In order to determine how the lattice type can affect ion permeation through DNA origami plates, we constructed two additional systems based on the honeycomb (HC2)²⁶ and hexagonal (HX2*)³¹ lattices, Figure 2d. Here, we use an asterisk to distinguish the simulated hexagonal lattice system from the one realized in experiment.³¹ We built our HX2* system by inserting a DNA double helix into the central cavity of a honeycomb lattice. In contrast to the system realized in experiments, the central double helix was not connected to the surrounding DNA helices through Holliday junctions. To compare the ion permeability of different DNA structures, we plot in Figure 2e the ionic current per unit area (the unit cells of the SQ2 and HC2 structures have different areas). Overall, the current density of the SQ2 plate was roughly twice as high as for the HC2 and HX2* plates at the same applied bias whereas the current densities of the HC2 and HX2* plates were comparable. Taking into account the dimensions of the plates in the direction of the applied field, the conductivity of the SQ2 plate is estimated to be about 120~130% of the conductivity of the HC2 plate, Figure 2f.
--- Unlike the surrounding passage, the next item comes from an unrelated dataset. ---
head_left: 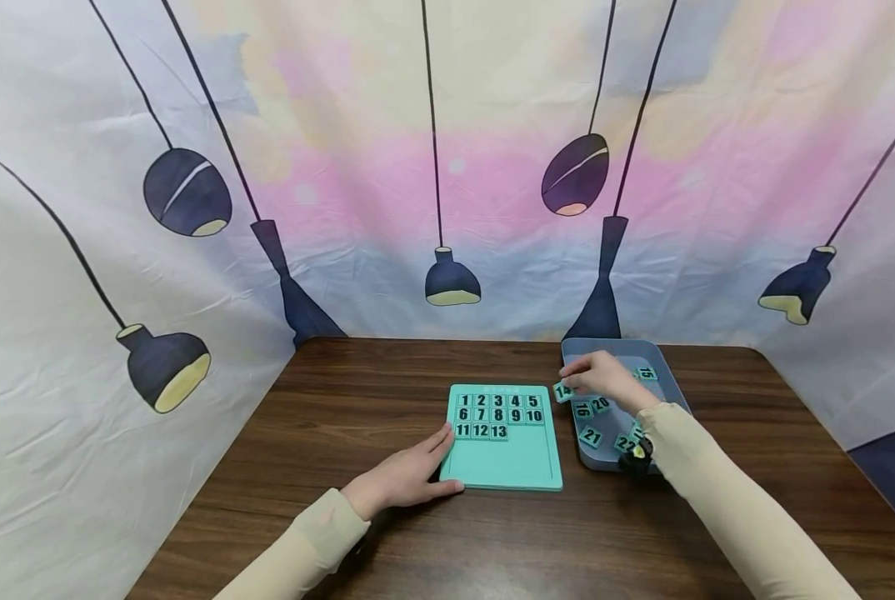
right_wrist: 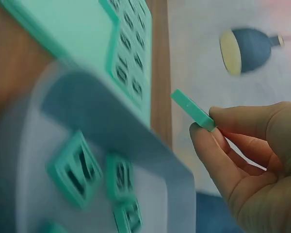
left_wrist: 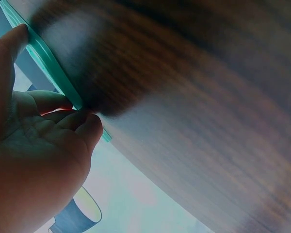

The higher conductivity of the SQ2 plate primarily results from the lower density of the DNA nucleotide per unit area of the plate, Figure S8b, and a higher nearest-neighbor inter-DNA (NNiD) distance, Figure S8d. One would intuitively expect the conductivity of HX2* to be lower than that of HC2, given its more compact structure. However, our data shows that the difference in conductivity between HC2 and HX2* is not significant. As the central helix in our HX2* was not connected to the surrounding helices, the electrostatic repulsion between the central helix and the surrounding helix made the entire structure more diffuse in comparison to the HC2 structure. Thus, the NNiD distance is higher for the HX2* structure than for HC2, Figure S8c,d. The larger NNiD distance of the HX2* structure compensates for the higher (than HC2) nucleotide density of HX2*, Figure S8.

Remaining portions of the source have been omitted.